→ **GIVEN INFORMATION**
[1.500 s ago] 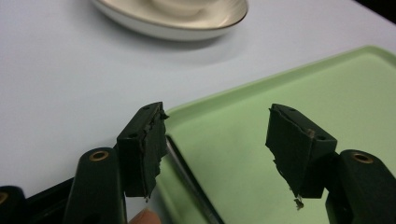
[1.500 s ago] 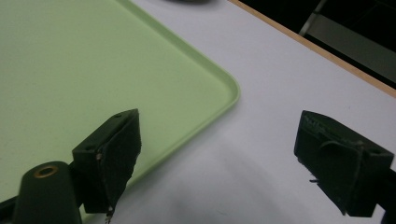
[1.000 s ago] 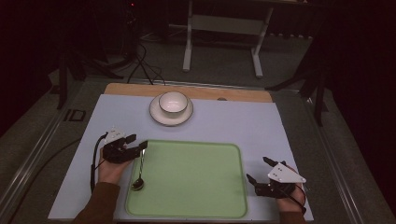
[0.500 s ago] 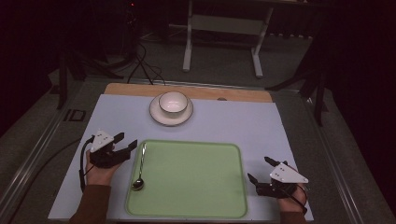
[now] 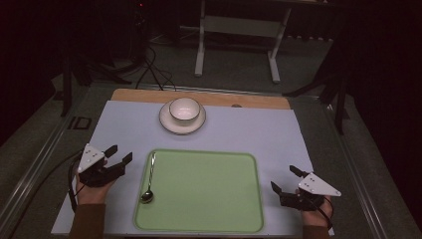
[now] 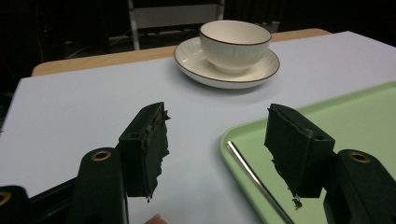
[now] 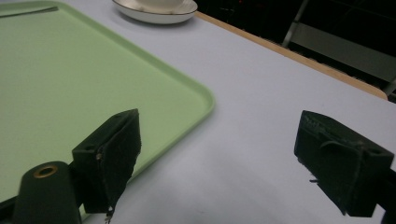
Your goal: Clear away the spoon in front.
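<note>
A metal spoon (image 5: 149,179) lies along the left side of the green tray (image 5: 209,199), with its bowl end toward me. My left gripper (image 5: 121,153) rests on the white mat just left of the tray, open and holding nothing. In the left gripper view the left gripper (image 6: 217,119) points at the tray's corner, and the spoon handle (image 6: 254,175) runs beside the right jaw without touching it. My right gripper (image 5: 282,178) sits open and empty on the mat by the tray's right edge; the right gripper view shows the right gripper (image 7: 219,135) over bare mat.
A white bowl (image 5: 184,108) stands on a white saucer (image 5: 166,122) at the back middle of the mat, beyond the tray. A wooden strip (image 5: 259,101) edges the table's far side. A metal stand (image 5: 236,25) stands on the dark floor behind.
My left gripper has drawn back to the left, from over the spoon's handle at the tray's edge onto the mat. The spoon has stayed in place. The right gripper has not moved.
</note>
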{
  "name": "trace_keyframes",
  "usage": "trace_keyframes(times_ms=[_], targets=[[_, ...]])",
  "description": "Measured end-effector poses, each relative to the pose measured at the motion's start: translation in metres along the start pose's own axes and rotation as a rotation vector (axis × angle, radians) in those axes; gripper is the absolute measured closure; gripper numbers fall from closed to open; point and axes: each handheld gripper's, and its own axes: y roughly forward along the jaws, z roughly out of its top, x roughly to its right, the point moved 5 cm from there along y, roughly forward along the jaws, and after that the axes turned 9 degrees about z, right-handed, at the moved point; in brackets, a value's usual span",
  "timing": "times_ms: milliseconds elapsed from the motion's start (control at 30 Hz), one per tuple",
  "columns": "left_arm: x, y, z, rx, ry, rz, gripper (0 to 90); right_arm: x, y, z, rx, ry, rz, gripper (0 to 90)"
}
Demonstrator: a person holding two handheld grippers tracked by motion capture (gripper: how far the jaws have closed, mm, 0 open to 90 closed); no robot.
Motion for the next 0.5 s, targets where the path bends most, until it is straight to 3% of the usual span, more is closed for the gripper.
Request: trace_keyframes(times_ms=[500], targets=[[-0.024, -0.016, -0.007, 0.028, -0.056, 0.065, 38.7, 0.012, -0.013, -0.002, 0.066, 0.073, -0.028, 14.4]])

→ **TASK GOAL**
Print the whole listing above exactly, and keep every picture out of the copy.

→ **SOLUTION TO THIS TASK**
[1.500 s ago] 
[1.500 s ago] 
[1.000 s ago] 
[0.500 s ago] 
[now] 
[now] 
[now] 
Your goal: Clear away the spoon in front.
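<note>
A metal spoon (image 5: 149,179) lies along the left side of the green tray (image 5: 209,199), with its bowl end toward me. My left gripper (image 5: 121,153) rests on the white mat just left of the tray, open and holding nothing. In the left gripper view the left gripper (image 6: 217,119) points at the tray's corner, and the spoon handle (image 6: 254,175) runs beside the right jaw without touching it. My right gripper (image 5: 282,178) sits open and empty on the mat by the tray's right edge; the right gripper view shows the right gripper (image 7: 219,135) over bare mat.
A white bowl (image 5: 184,108) stands on a white saucer (image 5: 166,122) at the back middle of the mat, beyond the tray. A wooden strip (image 5: 259,101) edges the table's far side. A metal stand (image 5: 236,25) stands on the dark floor behind.
My left gripper has drawn back to the left, from over the spoon's handle at the tray's edge onto the mat. The spoon has stayed in place. The right gripper has not moved.
</note>
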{
  "name": "trace_keyframes",
  "usage": "trace_keyframes(times_ms=[_], targets=[[_, ...]])",
  "description": "Measured end-effector poses, each relative to the pose measured at the motion's start: translation in metres along the start pose's own axes and rotation as a rotation vector (axis × angle, radians) in those axes; gripper is the absolute measured closure; gripper numbers fall from closed to open; point and axes: each handheld gripper's, and its own axes: y roughly forward along the jaws, z roughly out of its top, x roughly to its right, the point moved 5 cm from there along y, roughly forward along the jaws, and after that the axes turned 9 degrees about z, right-handed, at the moved point; in brackets, a value's usual span",
  "timing": "times_ms: milliseconds elapsed from the motion's start (control at 30 Hz), one per tuple",
  "columns": "left_arm: x, y, z, rx, ry, rz, gripper (0 to 90); right_arm: x, y, z, rx, ry, rz, gripper (0 to 90)"
}
Demonstrator: a person holding two handheld grippers tracked by motion capture (gripper: how far the jaws have closed, mm, 0 open to 90 closed); no robot.
Motion for the next 0.5 s, targets where the path bends most, until it is straight to 3% of the usual span, more is closed for the gripper.
Request: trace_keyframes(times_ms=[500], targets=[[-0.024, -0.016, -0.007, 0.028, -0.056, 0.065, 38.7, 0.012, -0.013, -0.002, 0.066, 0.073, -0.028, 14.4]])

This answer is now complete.